INSTRUCTIONS TO FOLLOW
Scan the material below for the string "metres", and copy every line where it shows up.

<<<<

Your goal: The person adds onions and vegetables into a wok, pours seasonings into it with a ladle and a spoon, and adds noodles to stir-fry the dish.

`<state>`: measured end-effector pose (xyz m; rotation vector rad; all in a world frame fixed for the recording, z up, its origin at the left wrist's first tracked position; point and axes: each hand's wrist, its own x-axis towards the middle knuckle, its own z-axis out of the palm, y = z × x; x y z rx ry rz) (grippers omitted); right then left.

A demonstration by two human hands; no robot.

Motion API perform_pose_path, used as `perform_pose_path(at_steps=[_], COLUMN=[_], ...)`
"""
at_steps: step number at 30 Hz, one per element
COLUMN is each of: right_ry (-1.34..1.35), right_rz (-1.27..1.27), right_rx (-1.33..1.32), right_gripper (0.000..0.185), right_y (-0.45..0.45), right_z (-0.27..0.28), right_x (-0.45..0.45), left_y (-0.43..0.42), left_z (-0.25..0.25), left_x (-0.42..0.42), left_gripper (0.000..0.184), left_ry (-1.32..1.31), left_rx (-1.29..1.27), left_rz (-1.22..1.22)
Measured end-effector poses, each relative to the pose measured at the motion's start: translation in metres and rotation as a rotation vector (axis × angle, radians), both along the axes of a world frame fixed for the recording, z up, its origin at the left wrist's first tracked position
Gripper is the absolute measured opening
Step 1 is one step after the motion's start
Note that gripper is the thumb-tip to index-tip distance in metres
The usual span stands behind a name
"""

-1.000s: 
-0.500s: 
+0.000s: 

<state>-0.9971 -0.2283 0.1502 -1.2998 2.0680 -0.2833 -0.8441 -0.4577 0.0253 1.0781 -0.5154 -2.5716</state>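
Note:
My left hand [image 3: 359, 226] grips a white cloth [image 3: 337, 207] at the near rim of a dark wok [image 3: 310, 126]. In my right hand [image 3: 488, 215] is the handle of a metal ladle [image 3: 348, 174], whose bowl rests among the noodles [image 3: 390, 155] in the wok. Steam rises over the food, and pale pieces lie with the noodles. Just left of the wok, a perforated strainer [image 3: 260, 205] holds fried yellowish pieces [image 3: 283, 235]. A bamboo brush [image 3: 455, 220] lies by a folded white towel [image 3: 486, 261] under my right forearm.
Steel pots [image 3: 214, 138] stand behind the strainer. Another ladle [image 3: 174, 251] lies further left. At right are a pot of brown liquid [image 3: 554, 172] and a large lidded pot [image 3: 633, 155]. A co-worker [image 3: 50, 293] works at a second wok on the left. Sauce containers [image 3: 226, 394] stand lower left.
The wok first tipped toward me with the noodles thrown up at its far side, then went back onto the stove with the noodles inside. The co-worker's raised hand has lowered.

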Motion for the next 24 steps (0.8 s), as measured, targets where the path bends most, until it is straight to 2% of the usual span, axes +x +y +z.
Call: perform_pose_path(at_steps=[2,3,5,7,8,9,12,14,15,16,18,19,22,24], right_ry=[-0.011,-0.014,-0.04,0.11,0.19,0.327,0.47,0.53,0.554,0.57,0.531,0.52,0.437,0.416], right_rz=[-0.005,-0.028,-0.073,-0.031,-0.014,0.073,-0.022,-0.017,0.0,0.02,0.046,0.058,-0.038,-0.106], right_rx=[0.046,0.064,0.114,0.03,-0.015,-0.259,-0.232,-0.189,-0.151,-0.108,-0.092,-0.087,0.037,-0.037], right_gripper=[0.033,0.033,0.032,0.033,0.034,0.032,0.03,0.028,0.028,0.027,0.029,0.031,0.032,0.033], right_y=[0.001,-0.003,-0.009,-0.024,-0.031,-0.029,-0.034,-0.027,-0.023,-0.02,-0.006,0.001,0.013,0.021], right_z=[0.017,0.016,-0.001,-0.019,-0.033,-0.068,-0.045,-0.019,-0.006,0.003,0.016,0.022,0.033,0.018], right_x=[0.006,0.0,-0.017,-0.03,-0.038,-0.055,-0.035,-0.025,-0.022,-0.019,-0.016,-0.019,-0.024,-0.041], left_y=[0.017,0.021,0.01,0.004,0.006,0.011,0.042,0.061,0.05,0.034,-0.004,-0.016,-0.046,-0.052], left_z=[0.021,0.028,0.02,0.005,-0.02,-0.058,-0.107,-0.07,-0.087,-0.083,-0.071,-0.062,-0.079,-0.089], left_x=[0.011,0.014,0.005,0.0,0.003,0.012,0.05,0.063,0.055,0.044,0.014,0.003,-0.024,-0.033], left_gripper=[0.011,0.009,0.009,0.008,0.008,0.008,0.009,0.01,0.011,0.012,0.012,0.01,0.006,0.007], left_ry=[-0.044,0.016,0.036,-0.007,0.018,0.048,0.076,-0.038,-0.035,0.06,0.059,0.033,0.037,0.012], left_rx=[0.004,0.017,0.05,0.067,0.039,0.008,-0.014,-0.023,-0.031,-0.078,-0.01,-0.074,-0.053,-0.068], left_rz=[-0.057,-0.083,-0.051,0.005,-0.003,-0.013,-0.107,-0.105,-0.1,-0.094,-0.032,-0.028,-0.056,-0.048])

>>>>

ANSWER BELOW
Measured end-effector poses, each relative to the pose measured at the motion's start: translation in metres and rotation as a rotation vector (axis × angle, radians), both along the axes of a world frame fixed for the recording, z up, its origin at the left wrist's first tracked position
Note that gripper is the thumb-tip to index-tip distance in metres

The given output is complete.